Question

DESeq2 analysis : lots of NA results when adding covariables

0

Entering edit mode

andree-anne • 0

@andree-anne-20906

Last seen 18 months ago

Canada

Hello,

My team and I have a question regarding the addition of covariables in DESeq2 analysis.

We ran DESeq2 with a first model and obtained adjusted p-values for all genes. However, when we tried to add 2 more variables in that model (such as age and BMI and using exactly the same input files and script), we obtained NA for the adjusted p-value of almost all genes. Reading the vignette, we saw that this might be due to the independent filtering although some of those genes have very high mean normalized counts and its the exact same means as in the first model when we obtained adjusted p-values for all genes. We are wondering if there is anything that can explain these discrepancies between our 2 similar models and if there is something we can do in order to obtain those p-values.

deseq2 • 389 views

ADD COMMENT • link updated 3.8 years ago by Michael Love 42k • written 3.8 years ago by andree-anne • 0

score 0 · Answer 1 · 2020-07-21

0

Entering edit mode

Michael Love 42k

@mikelove

Last seen 2 days ago

United States

Can you post the designs and the results() calls?

In general posting code is an important step in getting accurate replies from developers.

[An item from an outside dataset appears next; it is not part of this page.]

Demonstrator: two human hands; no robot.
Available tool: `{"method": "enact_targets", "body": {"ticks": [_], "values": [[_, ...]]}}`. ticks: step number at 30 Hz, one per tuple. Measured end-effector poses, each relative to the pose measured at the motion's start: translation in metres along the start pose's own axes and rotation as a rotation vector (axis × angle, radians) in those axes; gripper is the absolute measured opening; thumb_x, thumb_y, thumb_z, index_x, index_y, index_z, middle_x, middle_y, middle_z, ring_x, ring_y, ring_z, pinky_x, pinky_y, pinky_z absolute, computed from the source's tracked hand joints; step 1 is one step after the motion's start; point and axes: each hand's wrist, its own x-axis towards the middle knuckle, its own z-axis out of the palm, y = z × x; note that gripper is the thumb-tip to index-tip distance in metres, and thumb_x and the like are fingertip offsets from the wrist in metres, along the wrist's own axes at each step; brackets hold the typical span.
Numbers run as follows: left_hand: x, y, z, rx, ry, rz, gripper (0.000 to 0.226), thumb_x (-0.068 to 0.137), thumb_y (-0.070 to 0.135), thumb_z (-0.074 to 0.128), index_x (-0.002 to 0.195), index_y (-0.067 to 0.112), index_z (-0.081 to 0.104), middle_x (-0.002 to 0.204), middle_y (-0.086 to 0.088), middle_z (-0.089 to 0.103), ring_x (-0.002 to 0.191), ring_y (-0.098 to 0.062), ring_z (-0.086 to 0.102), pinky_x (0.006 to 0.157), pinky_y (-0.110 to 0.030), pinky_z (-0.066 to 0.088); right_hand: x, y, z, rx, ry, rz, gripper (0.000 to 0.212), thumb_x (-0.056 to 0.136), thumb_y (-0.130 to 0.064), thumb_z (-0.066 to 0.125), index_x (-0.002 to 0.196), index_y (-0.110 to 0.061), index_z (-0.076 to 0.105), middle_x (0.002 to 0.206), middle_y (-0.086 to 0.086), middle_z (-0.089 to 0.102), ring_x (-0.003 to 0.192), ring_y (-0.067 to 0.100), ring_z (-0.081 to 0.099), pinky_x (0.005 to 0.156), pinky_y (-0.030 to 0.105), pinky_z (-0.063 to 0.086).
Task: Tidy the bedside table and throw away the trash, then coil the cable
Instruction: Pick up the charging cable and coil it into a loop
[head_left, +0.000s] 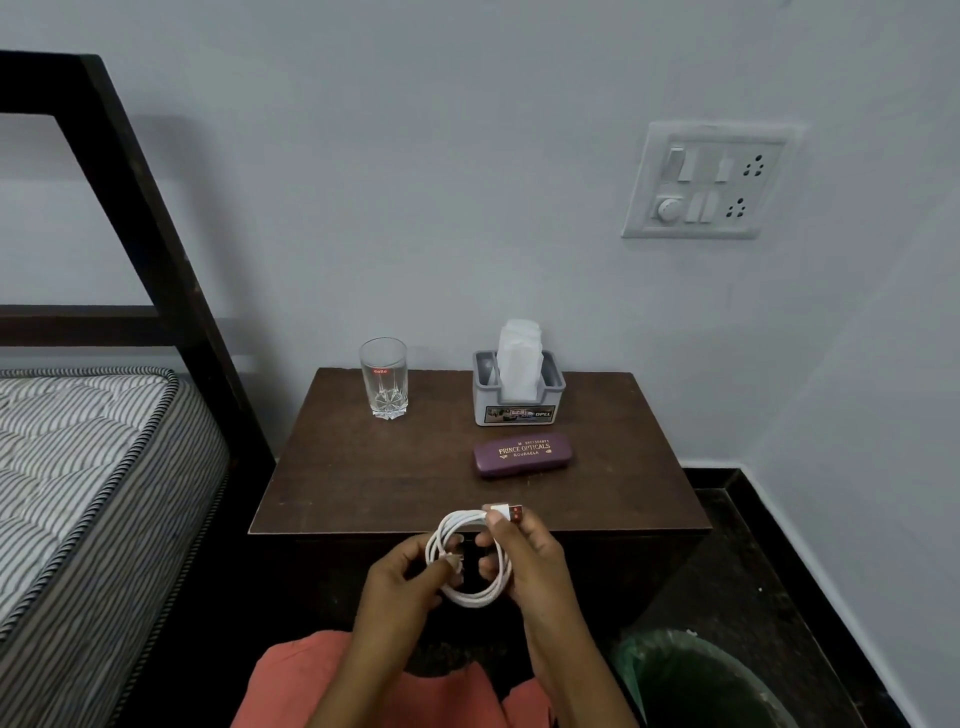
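Held between both hands, in the air just short of the near edge of the table (363, 467): one white cable (470, 564), already wound into a few loops. Left hand (402, 587) pinched on the loops' left side, at the small plug end; right hand (524, 561) closed round the right side, thumb and forefinger clamped on the red USB plug (511, 513) at the top. Coil standing roughly upright, facing the camera, no clear long axis; USB plug pointing right, away from the left hand. Loose end nearer the right hand, so probably the one to tuck it in.

Beyond the hands on the table: one glass (383, 376), left and far; one tissue holder (518, 387), straight ahead and far; one spectacle case (522, 456), nearest. One bin (691, 680) right of and below the right hand.
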Motion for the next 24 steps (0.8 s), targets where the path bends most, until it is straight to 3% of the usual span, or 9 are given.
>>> {"method": "enact_targets", "body": {"ticks": [4,8,10,12,17,21,24], "values": [[-0.0023,0.0047,-0.0032,-0.136,-0.118,-0.100,0.012,0.083,0.013,0.063,0.088,0.015,0.074,0.080,-0.005,0.072,0.072,-0.012,0.064,0.067,-0.024,0.045,-0.0011,-0.0016,-0.0013,0.095,-0.017,0.062,0.010,0.090,-0.014,0.056,0.088,-0.017,0.066,0.070,0.000,0.064,0.056,0.009,0.057,0.057,0.022,0.051],[-0.0060,0.0090,-0.0043,-0.202,-0.145,-0.106,0.022,0.088,0.027,0.057,0.089,0.012,0.074,0.080,-0.006,0.074,0.067,-0.009,0.068,0.057,-0.018,0.048,-0.0033,-0.0032,-0.0033,0.126,-0.020,0.059,0.009,0.089,-0.013,0.057,0.093,-0.015,0.065,0.074,0.003,0.064,0.055,0.011,0.058,0.057,0.024,0.053],[-0.0064,0.0093,-0.0059,-0.175,-0.138,-0.078,0.024,0.085,0.031,0.059,0.089,0.013,0.074,0.083,-0.009,0.075,0.071,-0.014,0.069,0.068,-0.025,0.049,-0.0040,-0.0029,-0.0032,0.133,-0.025,0.068,0.010,0.089,-0.013,0.057,0.094,-0.015,0.065,0.075,0.003,0.065,0.055,0.011,0.058,0.057,0.025,0.054],[-0.0069,0.0104,-0.0079,-0.149,-0.148,-0.055,0.024,0.084,0.031,0.060,0.091,0.013,0.075,0.086,-0.012,0.075,0.077,-0.018,0.068,0.077,-0.032,0.047,-0.0036,-0.0024,-0.0025,0.145,-0.022,0.079,0.010,0.089,-0.012,0.056,0.094,-0.015,0.065,0.074,0.004,0.065,0.055,0.011,0.058,0.056,0.025,0.054],[-0.0053,0.0102,-0.0101,-0.152,-0.203,-0.061,0.023,0.087,0.020,0.057,0.100,0.009,0.072,0.099,-0.018,0.073,0.092,-0.025,0.067,0.087,-0.034,0.049,-0.0038,-0.0028,-0.0036,0.176,-0.021,0.058,0.013,0.088,-0.010,0.057,0.098,-0.013,0.065,0.078,0.006,0.066,0.058,0.012,0.059,0.058,0.026,0.055],[-0.0034,0.0050,-0.0097,-0.167,-0.201,-0.084,0.021,0.085,0.010,0.061,0.103,0.004,0.069,0.090,-0.012,0.074,0.080,-0.016,0.068,0.067,-0.019,0.056,-0.0038,-0.0021,-0.0028,0.234,-0.008,0.068,0.011,0.089,-0.008,0.056,0.094,-0.012,0.065,0.077,0.007,0.067,0.065,0.014,0.061,0.059,0.024,0.055],[-0.0019,0.0044,-0.0105,-0.195,-0.178,-0.101,0.021,0.083,0.001,0.062,0.103,0.002,0.067,0.083,-0.009,0.071,0.068,-0.010,0.068,0.059,-0.016,0.055,-0.0032,0.0004,-0.0003,0.305,0.003,0.108,0.010,0.089,-0.007,0.055,0.091,-0.012,0.064,0.074,0.006,0.068,0.075,0.018,0.062,0.065,0.028,0.056]]}}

ADD COMMENT • link 3.8 years ago Michael Love 42k

0

Entering edit mode

Hi

Here is our design and results summary for our first model :

dds<-DESeqDataSetFromMatrix(countData = count_table, colData = Sample_data, design = ~ Run + Region + Age_gestation_v1+ HGOP_T120) 
dds <- DESeq(dds)
res <- results(dds)
summary(res)
out of 2159 with nonzero total read count
adjusted p-value < 0.1
LFC > 0 (up)       : 0, 0%
LFC < 0 (down)     : 1, 0.046%
outliers [1]       : 0, 0%
low counts [2]     : 0, 0%
(mean count < 0)
[1] see 'cooksCutoff' argument of ?results
[2] see 'independentFiltering' argument of ?results

In the summary(res), we can see that out of 2159 with nonzero total count, there is no low count (mean count < 0)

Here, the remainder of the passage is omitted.